Instructions for the task:
Nothing below is to be printed except the lines between the line holding "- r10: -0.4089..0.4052" and the line holding "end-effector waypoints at", inclusive, each exactly as it appears.

Data entries:
******
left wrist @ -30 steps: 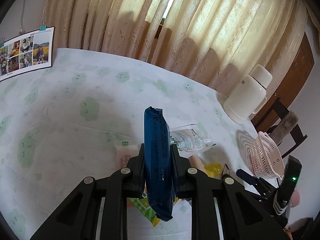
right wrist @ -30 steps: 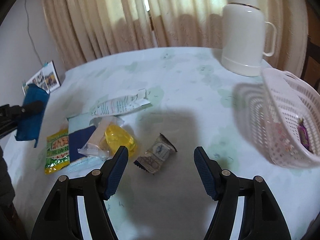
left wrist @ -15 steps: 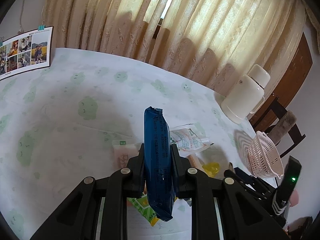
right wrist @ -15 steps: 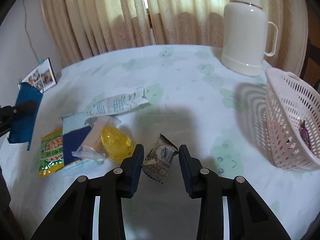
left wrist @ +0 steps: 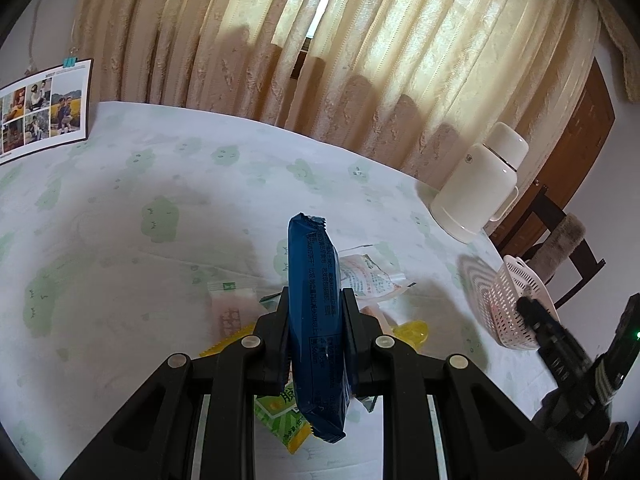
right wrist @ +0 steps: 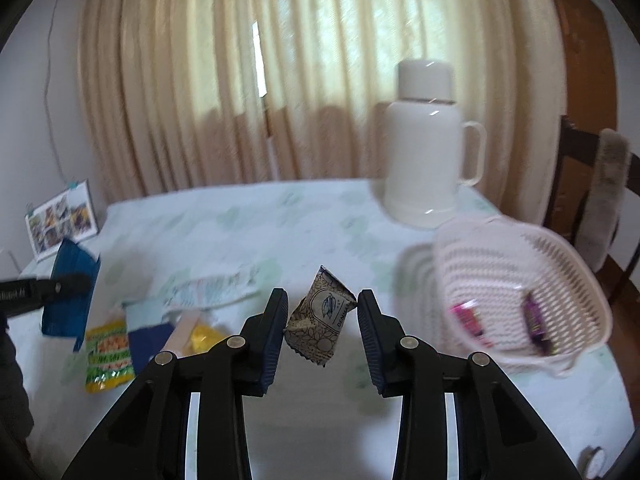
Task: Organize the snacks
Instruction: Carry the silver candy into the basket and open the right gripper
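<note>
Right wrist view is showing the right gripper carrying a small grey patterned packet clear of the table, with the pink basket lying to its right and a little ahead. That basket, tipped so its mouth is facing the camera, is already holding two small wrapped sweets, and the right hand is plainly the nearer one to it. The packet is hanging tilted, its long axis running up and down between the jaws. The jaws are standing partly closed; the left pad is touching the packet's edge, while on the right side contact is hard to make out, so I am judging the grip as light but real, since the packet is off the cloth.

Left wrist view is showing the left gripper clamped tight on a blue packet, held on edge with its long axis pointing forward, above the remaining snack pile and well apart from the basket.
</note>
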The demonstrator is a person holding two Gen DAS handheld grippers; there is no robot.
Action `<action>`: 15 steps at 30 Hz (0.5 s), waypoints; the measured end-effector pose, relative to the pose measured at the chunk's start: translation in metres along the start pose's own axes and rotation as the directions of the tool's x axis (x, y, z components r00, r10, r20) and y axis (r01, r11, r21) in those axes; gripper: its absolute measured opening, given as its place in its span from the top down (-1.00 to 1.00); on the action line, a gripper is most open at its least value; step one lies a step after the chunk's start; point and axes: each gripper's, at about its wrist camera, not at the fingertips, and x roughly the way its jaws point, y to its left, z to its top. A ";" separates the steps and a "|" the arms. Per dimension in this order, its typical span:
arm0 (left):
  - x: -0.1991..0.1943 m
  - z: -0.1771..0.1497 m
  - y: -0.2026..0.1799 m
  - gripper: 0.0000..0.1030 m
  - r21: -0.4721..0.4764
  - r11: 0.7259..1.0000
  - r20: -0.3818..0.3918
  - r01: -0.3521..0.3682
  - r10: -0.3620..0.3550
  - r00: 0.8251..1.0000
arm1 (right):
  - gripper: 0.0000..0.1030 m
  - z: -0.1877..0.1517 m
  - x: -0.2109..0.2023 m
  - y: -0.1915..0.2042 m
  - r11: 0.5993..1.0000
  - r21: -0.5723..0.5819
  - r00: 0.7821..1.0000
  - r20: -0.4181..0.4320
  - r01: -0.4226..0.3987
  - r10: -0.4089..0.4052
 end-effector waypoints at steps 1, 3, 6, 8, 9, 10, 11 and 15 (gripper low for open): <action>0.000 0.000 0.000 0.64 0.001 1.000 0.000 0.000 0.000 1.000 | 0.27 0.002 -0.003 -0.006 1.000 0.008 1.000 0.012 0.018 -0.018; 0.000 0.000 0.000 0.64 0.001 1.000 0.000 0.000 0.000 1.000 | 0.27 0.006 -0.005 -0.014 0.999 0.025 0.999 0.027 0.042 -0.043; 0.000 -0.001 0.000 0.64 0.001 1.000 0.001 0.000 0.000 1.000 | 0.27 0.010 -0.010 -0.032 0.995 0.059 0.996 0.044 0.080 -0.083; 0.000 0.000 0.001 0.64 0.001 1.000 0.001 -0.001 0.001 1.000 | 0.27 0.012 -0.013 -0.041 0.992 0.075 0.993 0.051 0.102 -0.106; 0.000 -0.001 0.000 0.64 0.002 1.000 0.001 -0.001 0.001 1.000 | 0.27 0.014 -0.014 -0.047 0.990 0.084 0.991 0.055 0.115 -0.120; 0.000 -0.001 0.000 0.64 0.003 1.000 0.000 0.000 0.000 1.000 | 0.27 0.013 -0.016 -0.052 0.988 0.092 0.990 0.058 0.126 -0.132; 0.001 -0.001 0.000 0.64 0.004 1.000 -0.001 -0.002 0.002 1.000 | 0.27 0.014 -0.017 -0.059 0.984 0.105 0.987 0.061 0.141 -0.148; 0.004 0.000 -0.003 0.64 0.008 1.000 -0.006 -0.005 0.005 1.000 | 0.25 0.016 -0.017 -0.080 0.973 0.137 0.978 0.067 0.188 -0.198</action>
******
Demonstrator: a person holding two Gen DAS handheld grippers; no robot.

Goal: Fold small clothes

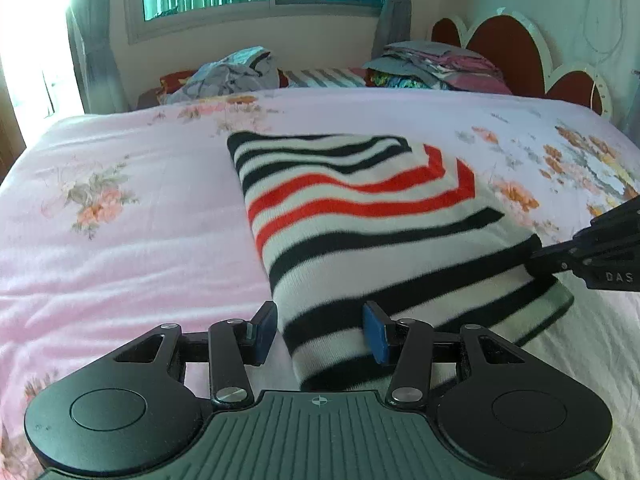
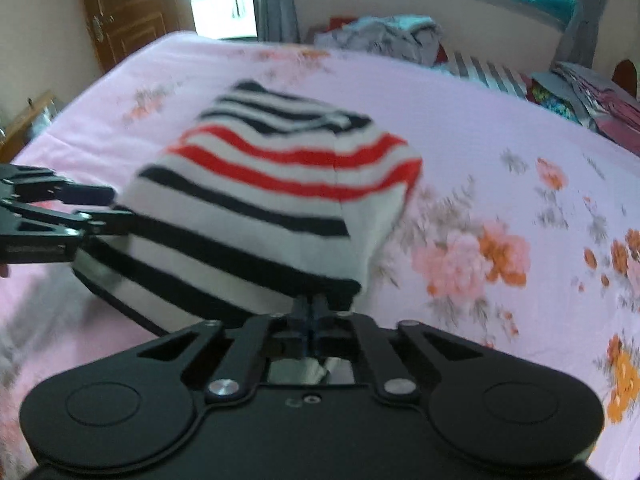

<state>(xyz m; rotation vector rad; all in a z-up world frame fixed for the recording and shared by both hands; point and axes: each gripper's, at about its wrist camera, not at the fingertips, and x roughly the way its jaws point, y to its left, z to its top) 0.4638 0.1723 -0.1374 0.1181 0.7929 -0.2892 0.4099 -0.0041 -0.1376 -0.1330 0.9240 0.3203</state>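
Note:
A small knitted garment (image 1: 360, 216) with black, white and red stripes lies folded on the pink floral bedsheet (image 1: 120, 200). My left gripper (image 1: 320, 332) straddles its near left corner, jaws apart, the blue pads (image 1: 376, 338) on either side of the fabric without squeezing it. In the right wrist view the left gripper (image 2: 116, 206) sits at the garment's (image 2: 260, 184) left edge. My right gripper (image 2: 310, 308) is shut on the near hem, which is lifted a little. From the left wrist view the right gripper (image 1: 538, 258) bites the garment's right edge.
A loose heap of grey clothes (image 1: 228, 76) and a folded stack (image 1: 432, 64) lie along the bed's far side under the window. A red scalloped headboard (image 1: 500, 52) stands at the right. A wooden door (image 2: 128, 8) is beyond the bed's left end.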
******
Answer area:
  - r10: -0.4089..0.4052
 end-effector waypoints at steps 1, 3, 6, 8, 9, 10, 11 and 15 (gripper low for open): <action>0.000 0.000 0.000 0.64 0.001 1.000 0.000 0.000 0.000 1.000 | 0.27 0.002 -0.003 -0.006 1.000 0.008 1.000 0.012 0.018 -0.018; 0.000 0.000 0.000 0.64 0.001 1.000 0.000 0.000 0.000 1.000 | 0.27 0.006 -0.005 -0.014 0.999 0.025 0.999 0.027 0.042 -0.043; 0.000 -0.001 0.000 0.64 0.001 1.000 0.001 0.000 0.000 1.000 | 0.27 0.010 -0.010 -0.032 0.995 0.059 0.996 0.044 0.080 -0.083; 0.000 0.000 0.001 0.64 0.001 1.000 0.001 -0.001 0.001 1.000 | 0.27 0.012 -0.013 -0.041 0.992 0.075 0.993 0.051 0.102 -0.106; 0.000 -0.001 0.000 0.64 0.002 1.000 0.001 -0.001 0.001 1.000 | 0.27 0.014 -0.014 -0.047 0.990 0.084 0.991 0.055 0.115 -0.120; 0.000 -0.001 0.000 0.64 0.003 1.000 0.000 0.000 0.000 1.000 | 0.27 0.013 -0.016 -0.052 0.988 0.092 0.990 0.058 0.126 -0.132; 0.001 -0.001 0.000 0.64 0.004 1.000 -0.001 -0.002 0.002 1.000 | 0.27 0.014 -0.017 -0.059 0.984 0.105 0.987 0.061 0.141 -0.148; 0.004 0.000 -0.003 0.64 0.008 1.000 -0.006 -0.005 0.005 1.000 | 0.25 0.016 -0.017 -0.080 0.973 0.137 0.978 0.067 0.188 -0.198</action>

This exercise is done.